Jess was a revered and reclusive visual artist and a key figure of the Bay Area artistic renaissance of the 1950s-70s. He was known for his paintings and collages, and for his social activism with Duncan.
“He was the essential San Francisco artist,” said Harry Parker, director of the Fine Arts Museums of San Francisco, in the San Francisco Chronicle’s 2004 obituary of Jess. Jess painted the murals at Oregon Street as a gift for Kael and her young daughter. The house also contains a mural by lesser-known painter Harry Jacobus, another of Kael’s associates.
Sotheby’s International real estate agent Ortrun Niesar, who plans to list the home for sale, said that though some of the murals in the upper bedrooms have been painted over, she believes they can be restored.
Representatives of the Jess Collins Trust sent a letter in early June outlining their concerns and outlining possible methods to ensure the preservation of the murals. They wrote that “[the house] could be bought by an individual deeply committed to caring for Jess’s and Jacobus’s art works. It could also be purchased by a publisher or one or more non-profit organizations or used as an adjunct to a library or academic department. It has also been proposed that 2419 Oregon Street might become a modest museum and/or research center for the study of Jess’s work.

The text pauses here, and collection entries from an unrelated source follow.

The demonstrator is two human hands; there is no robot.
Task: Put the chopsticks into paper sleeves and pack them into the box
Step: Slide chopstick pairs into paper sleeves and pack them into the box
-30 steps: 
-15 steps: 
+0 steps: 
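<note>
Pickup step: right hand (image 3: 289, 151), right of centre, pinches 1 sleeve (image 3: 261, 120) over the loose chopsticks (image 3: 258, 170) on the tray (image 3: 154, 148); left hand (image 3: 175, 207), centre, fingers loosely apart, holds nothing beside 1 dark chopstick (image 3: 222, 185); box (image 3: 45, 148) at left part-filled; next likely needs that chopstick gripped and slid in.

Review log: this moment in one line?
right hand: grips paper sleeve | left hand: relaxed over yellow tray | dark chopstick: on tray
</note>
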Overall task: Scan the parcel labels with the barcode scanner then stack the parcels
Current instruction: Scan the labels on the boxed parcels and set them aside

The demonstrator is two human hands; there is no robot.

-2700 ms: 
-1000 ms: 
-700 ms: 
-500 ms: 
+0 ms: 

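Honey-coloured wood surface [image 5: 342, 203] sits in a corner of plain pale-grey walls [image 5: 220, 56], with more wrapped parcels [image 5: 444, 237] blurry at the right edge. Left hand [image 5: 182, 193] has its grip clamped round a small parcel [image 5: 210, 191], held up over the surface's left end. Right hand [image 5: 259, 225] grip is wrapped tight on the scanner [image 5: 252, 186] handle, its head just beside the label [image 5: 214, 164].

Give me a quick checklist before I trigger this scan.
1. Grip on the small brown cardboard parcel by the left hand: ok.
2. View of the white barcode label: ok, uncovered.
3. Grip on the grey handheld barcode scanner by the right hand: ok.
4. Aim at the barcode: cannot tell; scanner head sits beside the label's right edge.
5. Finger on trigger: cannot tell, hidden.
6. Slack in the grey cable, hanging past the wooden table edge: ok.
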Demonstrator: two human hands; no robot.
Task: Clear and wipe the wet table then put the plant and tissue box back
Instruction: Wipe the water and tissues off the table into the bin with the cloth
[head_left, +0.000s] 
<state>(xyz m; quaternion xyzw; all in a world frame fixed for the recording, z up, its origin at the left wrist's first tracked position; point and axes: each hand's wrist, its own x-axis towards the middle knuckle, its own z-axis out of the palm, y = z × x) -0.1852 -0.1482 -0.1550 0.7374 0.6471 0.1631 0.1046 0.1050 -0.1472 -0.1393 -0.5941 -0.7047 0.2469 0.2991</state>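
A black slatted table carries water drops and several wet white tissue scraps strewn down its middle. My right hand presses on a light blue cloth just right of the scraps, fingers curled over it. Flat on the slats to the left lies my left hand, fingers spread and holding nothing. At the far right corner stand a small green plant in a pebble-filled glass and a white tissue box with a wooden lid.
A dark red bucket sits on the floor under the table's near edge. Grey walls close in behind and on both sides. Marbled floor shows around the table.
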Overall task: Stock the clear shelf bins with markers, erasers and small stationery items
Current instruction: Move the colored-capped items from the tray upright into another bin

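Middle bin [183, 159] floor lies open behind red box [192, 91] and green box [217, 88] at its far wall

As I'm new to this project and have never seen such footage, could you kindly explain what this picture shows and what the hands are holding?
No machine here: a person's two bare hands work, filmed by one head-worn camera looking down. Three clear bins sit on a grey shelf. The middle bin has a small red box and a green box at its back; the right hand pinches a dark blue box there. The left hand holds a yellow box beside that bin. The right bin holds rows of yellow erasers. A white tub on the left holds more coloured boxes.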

“We must stress the urgency of the situation and the need to act somewhat quickly; there are only several weeks to arrive at a plan to preserve this unique and historically significant Berkeley structure.”
Niesar said art professors, gallery owners, and friends of Kael and Jess have all expressed interest in the preservation of the murals. She said some believe that the murals could be worth more than the house itself.
Some have proposed removing the murals and rebuilding the house’s walls. Niesar said the house is so tied to the murals that it itself is a cultural artifact.
“We already have the significance of the house as the Kael house,” said Niesar. “So I don’t know if just to turn it back into another cottage… is the best way.”
A reception will be held at the house on Thursday, June 26, from 4 p.m. to 7 p.m. for members of the community to view the murals before the home goes on the market.